Print the lines in the listing below that fall between the line with "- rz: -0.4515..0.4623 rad" and the line with "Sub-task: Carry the", those two lines included, exactly as they stand and with nothing else.
START Source data
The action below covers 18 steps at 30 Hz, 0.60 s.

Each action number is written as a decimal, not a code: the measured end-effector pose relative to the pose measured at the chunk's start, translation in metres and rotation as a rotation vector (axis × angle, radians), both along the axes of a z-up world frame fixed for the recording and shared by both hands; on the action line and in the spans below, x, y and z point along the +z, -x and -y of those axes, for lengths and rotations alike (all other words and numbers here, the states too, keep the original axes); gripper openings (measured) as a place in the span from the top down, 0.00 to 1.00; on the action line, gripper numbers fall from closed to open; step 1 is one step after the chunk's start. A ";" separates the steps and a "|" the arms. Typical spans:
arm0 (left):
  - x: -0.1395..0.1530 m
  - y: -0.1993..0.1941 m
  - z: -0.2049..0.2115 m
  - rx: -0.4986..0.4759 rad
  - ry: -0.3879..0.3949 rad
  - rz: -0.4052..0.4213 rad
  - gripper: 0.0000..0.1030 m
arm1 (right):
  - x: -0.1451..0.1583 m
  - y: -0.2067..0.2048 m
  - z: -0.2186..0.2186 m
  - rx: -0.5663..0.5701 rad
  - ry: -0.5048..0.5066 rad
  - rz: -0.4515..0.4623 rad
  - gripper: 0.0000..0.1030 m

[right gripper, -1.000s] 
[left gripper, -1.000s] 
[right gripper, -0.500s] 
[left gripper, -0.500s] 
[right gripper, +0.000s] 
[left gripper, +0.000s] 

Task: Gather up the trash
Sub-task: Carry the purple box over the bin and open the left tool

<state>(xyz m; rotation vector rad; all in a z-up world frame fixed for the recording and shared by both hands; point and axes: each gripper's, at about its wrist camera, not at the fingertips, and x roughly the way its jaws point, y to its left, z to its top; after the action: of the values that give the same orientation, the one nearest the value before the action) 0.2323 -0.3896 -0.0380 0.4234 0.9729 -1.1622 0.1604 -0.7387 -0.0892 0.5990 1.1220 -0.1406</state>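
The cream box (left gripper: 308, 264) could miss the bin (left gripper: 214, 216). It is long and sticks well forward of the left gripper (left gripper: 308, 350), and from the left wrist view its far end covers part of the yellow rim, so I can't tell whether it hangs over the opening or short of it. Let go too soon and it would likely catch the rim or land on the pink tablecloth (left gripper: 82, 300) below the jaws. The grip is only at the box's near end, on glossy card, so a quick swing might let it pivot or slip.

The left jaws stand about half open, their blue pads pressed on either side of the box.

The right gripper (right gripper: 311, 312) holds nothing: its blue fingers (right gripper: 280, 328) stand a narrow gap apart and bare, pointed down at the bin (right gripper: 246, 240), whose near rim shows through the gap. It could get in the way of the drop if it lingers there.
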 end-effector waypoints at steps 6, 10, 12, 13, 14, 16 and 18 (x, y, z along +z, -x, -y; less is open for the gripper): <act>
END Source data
Answer for this exercise:
  - rz: -0.4515..0.4623 rad
  - gripper: 0.0000..0.1030 m

[right gripper, -1.000s] 
[left gripper, -1.000s] 
[right gripper, -0.500s] 
[left gripper, -0.500s] 
[right gripper, +0.000s] 
[left gripper, +0.000s] 

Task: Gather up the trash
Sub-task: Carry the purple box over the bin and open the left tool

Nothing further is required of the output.